What you are asked to do ▸ Give an exact copy of the lines from the beginning of the listing below to the "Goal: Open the" line, inclusive.

Source data ▸

===

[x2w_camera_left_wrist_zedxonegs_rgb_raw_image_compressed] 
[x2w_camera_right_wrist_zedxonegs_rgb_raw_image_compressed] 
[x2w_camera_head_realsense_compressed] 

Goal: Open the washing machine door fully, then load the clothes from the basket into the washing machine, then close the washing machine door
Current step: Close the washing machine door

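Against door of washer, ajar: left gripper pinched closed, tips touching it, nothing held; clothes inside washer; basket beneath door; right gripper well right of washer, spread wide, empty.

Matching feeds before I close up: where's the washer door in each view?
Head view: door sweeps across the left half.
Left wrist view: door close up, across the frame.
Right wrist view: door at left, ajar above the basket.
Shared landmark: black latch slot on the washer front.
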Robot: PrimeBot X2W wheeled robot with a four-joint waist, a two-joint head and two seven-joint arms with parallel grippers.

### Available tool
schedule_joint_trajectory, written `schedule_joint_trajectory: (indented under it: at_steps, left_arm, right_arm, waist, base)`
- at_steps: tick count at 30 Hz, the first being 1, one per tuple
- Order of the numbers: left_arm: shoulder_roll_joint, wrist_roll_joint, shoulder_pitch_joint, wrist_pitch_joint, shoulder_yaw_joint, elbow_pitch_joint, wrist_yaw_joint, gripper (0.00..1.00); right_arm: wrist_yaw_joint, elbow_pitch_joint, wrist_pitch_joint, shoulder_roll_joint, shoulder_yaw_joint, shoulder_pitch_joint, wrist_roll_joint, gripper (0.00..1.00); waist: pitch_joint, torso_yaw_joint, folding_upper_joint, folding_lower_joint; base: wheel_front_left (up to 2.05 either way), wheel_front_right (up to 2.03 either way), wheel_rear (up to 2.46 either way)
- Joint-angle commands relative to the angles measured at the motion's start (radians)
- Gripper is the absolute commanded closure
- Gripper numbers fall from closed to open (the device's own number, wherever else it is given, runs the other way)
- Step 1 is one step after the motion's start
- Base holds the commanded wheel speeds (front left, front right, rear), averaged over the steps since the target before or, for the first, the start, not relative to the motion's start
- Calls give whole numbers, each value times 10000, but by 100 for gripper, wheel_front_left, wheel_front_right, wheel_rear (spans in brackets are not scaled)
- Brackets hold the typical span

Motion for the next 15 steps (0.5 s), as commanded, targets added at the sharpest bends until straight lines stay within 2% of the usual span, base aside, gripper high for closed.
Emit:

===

Solution for this exercise ▸
[x2w_camera_left_wrist_zedxonegs_rgb_raw_image_compressed] 
[x2w_camera_right_wrist_zedxonegs_rgb_raw_image_compressed] 
[x2w_camera_head_realsense_compressed] 

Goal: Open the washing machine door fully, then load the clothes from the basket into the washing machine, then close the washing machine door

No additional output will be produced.